Goal of the exercise: Set out exactly every line of the entries below, starting at the line that holds "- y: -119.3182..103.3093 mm" and stopping after the line that holds "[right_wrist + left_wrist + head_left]".

(Data excerpts)
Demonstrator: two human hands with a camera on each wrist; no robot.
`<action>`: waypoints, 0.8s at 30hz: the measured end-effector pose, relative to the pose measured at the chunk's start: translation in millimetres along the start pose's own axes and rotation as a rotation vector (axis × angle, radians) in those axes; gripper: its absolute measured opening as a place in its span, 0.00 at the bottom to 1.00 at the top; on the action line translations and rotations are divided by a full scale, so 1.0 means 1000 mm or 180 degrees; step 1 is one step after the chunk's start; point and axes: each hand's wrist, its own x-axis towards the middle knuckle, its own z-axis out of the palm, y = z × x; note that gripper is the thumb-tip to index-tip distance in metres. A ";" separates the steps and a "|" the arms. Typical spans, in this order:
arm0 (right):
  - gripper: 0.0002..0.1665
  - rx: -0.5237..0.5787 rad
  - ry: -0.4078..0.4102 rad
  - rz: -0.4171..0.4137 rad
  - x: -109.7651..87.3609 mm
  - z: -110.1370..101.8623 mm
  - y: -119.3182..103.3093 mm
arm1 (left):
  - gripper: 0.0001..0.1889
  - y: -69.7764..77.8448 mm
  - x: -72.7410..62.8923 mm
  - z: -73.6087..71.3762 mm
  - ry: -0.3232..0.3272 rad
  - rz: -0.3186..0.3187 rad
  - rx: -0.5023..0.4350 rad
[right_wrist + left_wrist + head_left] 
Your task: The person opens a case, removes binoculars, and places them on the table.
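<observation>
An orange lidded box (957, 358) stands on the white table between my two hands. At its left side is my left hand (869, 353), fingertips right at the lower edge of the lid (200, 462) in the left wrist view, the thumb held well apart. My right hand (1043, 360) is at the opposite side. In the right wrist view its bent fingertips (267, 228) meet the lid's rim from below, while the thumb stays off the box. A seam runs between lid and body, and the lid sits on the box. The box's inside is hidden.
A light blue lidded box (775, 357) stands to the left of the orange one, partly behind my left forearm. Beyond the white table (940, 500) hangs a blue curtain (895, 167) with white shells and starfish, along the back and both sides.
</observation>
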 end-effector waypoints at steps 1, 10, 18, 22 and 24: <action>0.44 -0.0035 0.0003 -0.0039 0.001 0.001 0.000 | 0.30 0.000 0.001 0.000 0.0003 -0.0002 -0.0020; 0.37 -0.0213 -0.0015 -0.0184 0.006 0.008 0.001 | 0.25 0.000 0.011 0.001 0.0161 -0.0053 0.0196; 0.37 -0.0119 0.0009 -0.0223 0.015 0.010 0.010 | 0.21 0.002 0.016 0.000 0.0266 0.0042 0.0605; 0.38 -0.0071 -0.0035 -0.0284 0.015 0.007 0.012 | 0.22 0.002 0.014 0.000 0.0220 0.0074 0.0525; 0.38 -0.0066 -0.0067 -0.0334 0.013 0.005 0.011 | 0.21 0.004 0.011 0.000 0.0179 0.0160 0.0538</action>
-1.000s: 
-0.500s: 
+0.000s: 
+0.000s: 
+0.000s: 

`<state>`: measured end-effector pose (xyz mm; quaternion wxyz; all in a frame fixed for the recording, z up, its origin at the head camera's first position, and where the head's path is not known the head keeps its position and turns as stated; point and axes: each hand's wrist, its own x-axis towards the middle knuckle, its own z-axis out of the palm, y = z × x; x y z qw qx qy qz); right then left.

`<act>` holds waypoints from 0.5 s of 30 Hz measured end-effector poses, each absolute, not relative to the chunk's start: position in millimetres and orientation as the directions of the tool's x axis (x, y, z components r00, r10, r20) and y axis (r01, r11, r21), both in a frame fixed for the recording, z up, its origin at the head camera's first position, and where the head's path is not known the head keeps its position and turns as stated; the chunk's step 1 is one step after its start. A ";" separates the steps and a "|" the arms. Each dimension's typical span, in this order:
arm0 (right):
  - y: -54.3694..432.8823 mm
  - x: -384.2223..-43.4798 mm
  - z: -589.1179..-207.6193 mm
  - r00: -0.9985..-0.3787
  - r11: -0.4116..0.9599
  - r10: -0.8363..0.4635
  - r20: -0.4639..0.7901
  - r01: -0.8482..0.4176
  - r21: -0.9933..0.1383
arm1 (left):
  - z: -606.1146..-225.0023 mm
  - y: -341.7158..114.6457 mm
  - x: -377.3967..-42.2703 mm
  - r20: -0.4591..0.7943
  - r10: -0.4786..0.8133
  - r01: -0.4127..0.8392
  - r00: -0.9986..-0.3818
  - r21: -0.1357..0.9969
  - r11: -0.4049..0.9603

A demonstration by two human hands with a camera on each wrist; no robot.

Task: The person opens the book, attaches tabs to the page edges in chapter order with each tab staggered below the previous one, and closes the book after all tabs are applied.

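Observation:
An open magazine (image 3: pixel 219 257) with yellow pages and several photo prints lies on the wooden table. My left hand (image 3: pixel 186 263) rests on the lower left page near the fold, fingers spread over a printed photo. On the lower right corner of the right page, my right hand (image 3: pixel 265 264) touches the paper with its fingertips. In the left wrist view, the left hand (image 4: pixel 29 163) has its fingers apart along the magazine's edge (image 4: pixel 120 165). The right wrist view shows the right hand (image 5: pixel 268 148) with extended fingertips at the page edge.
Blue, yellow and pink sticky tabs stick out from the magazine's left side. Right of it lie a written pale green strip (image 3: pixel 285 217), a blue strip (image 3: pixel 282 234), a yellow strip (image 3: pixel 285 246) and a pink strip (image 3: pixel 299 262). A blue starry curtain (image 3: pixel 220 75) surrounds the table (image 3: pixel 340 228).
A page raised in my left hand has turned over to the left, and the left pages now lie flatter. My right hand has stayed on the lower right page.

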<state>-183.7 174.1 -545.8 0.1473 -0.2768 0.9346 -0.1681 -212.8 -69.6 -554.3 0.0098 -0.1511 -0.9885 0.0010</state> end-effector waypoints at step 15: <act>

Written answer:
  - y: -119.3182..103.3093 mm
arm1 (left):
  - gripper: 0.0001..0.1889
  - y: -69.7764..77.8448 mm
  - x: -72.7410..62.8923 mm
  - z: -73.6087..71.3762 mm
  - ry: -0.3232..0.3272 rad
  - rz: -0.3186..0.3187 rad
  - rx: -0.5023..0.4350 rad
[right_wrist + left_wrist + head_left] 

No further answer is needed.